SSD采用改造的VGG16加额外4个特征层,实现总体的特征提取,生成不同大小的feature_map

目标检测——SSD模型搭建

 

改造FC6 和FC7,采用卷积而不是全连接,生成19*19 的feature_map, 额外增加4个卷积层,生成10*10, 5*5, 3*3, 1*1 的feature_map,

其中conv4_3, FC7, conv6_2, conv7_2, conv8_2, conv9_2作为特征提取层,用于目标框的回归和类别的识别。

 

def SSD300(input_shape, num_classes=21):
    # 300,300,3
    input_tensor = Input(shape=input_shape)
    img_size = (input_shape[1], input_shape[0])

    # SSD结构,net字典
    net = VGG16(input_tensor)
    #-----------------------将提取到的主干特征进行处理---------------------------#
    # 对conv4_3进行处理 38,38,512
    net[\'conv4_3_norm\'] = Normalize(20, name=\'conv4_3_norm\')(net[\'conv4_3\'])
    num_priors = 4
    # 预测框的处理
    # num_priors表示每个网格点先验框的数量,4是x,y,h,w的调整
    net[\'conv4_3_norm_mbox_loc\'] = Conv2D(num_priors * 4, kernel_size=(3,3), padding=\'same\', name=\'conv4_3_norm_mbox_loc\')(net[\'conv4_3_norm\'])
    net[\'conv4_3_norm_mbox_loc_flat\'] = Flatten(name=\'conv4_3_norm_mbox_loc_flat\')(net[\'conv4_3_norm_mbox_loc\'])
    # num_priors表示每个网格点先验框的数量,num_classes是所分的类
    net[\'conv4_3_norm_mbox_conf\'] = Conv2D(num_priors * num_classes, kernel_size=(3,3), padding=\'same\',name=\'conv4_3_norm_mbox_conf\')(net[\'conv4_3_norm\'])
    net[\'conv4_3_norm_mbox_conf_flat\'] = Flatten(name=\'conv4_3_norm_mbox_conf_flat\')(net[\'conv4_3_norm_mbox_conf\'])
    priorbox = PriorBox(img_size, 30.0,max_size = 60.0, aspect_ratios=[2],
                        variances=[0.1, 0.1, 0.2, 0.2],
                        name=\'conv4_3_norm_mbox_priorbox\')
    net[\'conv4_3_norm_mbox_priorbox\'] = priorbox(net[\'conv4_3_norm\'])
    
    # 对fc7层进行处理 
    num_priors = 6
    # 预测框的处理
    # num_priors表示每个网格点先验框的数量,4是x,y,h,w的调整
    net[\'fc7_mbox_loc\'] = Conv2D(num_priors * 4, kernel_size=(3,3),padding=\'same\',name=\'fc7_mbox_loc\')(net[\'fc7\'])
    net[\'fc7_mbox_loc_flat\'] = Flatten(name=\'fc7_mbox_loc_flat\')(net[\'fc7_mbox_loc\'])
    # num_priors表示每个网格点先验框的数量,num_classes是所分的类
    net[\'fc7_mbox_conf\'] = Conv2D(num_priors * num_classes, kernel_size=(3,3),padding=\'same\',name=\'fc7_mbox_conf\')(net[\'fc7\'])
    net[\'fc7_mbox_conf_flat\'] = Flatten(name=\'fc7_mbox_conf_flat\')(net[\'fc7_mbox_conf\'])

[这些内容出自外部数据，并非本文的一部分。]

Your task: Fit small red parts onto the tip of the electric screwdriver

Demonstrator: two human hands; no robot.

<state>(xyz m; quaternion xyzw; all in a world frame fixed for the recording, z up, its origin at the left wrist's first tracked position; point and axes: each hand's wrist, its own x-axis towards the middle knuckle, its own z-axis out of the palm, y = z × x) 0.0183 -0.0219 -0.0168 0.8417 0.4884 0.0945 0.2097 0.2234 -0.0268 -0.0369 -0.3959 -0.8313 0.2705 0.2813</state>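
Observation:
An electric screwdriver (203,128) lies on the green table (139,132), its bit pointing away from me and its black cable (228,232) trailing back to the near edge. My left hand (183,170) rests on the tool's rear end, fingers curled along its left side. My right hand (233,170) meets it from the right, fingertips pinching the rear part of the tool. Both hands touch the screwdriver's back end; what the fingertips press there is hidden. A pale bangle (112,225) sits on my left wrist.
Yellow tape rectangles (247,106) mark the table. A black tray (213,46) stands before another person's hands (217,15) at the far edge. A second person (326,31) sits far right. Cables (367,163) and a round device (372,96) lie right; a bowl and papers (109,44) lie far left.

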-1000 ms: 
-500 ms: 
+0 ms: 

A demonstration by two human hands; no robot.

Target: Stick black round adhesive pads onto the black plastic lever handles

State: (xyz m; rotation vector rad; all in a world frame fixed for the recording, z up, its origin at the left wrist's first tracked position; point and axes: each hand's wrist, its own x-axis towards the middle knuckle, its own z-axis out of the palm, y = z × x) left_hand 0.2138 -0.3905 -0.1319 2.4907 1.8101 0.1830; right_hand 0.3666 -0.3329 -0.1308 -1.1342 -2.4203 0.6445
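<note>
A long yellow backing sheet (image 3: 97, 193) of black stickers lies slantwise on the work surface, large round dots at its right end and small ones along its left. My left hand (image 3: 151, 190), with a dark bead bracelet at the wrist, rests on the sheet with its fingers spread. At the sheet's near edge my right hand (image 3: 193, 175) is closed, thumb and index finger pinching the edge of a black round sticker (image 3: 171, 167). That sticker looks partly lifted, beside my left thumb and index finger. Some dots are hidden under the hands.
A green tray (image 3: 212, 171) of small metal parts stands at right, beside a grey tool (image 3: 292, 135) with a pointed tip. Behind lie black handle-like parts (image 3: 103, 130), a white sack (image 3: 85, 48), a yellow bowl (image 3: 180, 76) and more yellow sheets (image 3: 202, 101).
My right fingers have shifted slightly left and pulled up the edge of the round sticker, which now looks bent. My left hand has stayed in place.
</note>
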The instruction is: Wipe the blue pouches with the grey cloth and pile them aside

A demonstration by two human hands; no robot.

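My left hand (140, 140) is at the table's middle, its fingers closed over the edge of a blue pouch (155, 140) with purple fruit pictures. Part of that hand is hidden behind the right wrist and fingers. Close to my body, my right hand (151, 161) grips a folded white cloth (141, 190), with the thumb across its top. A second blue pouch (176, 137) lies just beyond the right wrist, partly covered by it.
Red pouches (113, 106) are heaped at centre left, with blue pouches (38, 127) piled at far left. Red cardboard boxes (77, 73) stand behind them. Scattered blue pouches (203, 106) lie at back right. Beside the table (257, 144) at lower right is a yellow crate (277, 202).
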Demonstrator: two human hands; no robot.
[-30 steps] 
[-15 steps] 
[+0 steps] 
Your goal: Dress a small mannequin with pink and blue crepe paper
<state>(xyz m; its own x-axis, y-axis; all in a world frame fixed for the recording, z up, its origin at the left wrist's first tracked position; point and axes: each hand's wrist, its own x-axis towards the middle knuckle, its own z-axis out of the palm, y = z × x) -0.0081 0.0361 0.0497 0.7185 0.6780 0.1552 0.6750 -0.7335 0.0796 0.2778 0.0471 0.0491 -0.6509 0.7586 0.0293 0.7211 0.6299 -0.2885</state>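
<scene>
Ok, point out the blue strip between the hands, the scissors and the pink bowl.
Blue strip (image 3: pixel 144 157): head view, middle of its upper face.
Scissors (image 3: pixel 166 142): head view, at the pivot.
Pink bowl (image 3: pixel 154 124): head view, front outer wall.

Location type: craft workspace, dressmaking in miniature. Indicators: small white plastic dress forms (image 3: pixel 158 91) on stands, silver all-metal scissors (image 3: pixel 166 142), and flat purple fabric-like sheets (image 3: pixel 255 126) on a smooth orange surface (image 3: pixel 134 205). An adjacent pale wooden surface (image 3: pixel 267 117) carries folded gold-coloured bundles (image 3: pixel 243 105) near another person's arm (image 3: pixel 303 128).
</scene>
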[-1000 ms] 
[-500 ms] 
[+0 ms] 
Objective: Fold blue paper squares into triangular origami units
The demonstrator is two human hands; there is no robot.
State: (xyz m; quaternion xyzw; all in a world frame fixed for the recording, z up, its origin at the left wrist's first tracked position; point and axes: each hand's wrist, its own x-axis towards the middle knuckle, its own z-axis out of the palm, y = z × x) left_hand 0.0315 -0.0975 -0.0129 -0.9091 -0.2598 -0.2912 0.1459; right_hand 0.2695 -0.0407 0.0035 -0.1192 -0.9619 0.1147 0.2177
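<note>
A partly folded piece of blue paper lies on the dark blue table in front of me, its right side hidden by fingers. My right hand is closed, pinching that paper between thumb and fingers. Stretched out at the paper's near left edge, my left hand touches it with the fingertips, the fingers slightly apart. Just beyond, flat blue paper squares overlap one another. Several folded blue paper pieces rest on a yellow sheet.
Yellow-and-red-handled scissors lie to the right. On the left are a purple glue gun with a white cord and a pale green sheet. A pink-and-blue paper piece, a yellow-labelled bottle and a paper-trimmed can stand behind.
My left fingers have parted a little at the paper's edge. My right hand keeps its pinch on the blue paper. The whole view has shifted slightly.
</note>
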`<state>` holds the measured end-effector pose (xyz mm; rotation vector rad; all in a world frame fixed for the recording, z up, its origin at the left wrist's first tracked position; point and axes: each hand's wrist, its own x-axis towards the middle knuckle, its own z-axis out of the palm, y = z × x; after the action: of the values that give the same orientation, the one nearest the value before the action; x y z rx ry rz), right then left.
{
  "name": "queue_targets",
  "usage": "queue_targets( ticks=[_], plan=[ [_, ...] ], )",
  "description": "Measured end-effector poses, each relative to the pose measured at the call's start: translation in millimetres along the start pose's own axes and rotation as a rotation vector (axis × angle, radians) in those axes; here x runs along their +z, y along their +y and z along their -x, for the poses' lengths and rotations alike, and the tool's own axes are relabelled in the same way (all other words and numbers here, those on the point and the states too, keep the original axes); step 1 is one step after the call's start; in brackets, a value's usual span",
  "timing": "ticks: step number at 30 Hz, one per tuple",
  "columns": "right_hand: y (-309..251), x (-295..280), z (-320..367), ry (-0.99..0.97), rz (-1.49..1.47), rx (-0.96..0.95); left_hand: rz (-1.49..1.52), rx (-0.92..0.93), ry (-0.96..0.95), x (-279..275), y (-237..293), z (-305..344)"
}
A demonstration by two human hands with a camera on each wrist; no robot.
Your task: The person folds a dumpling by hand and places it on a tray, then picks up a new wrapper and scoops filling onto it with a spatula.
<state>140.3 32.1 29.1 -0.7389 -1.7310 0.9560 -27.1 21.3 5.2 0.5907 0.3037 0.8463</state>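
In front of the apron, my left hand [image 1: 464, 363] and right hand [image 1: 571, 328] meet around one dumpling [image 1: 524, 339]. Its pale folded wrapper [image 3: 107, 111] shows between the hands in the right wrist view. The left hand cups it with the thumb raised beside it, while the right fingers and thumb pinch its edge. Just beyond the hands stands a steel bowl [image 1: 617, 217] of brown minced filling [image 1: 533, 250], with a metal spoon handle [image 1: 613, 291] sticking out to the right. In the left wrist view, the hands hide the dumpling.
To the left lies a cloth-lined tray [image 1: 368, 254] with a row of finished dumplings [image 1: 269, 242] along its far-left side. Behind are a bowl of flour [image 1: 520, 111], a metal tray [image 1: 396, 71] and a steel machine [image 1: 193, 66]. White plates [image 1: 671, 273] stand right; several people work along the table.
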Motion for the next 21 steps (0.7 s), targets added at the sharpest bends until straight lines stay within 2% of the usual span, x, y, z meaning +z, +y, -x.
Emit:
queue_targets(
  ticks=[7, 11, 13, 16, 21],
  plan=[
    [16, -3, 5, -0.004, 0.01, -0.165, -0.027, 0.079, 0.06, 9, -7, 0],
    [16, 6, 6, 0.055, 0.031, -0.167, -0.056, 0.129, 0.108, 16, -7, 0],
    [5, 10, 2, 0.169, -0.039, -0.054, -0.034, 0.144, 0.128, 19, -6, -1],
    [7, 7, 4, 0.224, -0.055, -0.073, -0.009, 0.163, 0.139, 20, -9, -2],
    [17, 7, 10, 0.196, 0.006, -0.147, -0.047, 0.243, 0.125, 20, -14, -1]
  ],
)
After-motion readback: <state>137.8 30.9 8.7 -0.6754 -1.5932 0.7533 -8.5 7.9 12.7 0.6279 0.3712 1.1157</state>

    priorbox = PriorBox(img_size, 60.0, max_size=111.0, aspect_ratios=[2, 3],
                        variances=[0.1, 0.1, 0.2, 0.2],
                        name=\'fc7_mbox_priorbox\')
    net[\'fc7_mbox_priorbox\'] = priorbox(net[\'fc7\'])

    # 对conv6_2进行处理
    num_priors = 6
    # 预测框的处理
    # num_priors表示每个网格点先验框的数量,4是x,y,h,w的调整
    x = Conv2D(num_priors * 4, kernel_size=(3,3), padding=\'same\',name=\'conv6_2_mbox_loc\')(net[\'conv6_2\'])
    net[\'conv6_2_mbox_loc\'] = x
    net[\'conv6_2_mbox_loc_flat\'] = Flatten(name=\'conv6_2_mbox_loc_flat\')(net[\'conv6_2_mbox_loc\'])
    # num_priors表示每个网格点先验框的数量,num_classes是所分的类
    x = Conv2D(num_priors * num_classes, kernel_size=(3,3), padding=\'same\',name=\'conv6_2_mbox_conf\')(net[\'conv6_2\'])
    net[\'conv6_2_mbox_conf\'] = x
    net[\'conv6_2_mbox_conf_flat\'] = Flatten(name=\'conv6_2_mbox_conf_flat\')(net[\'conv6_2_mbox_conf\'])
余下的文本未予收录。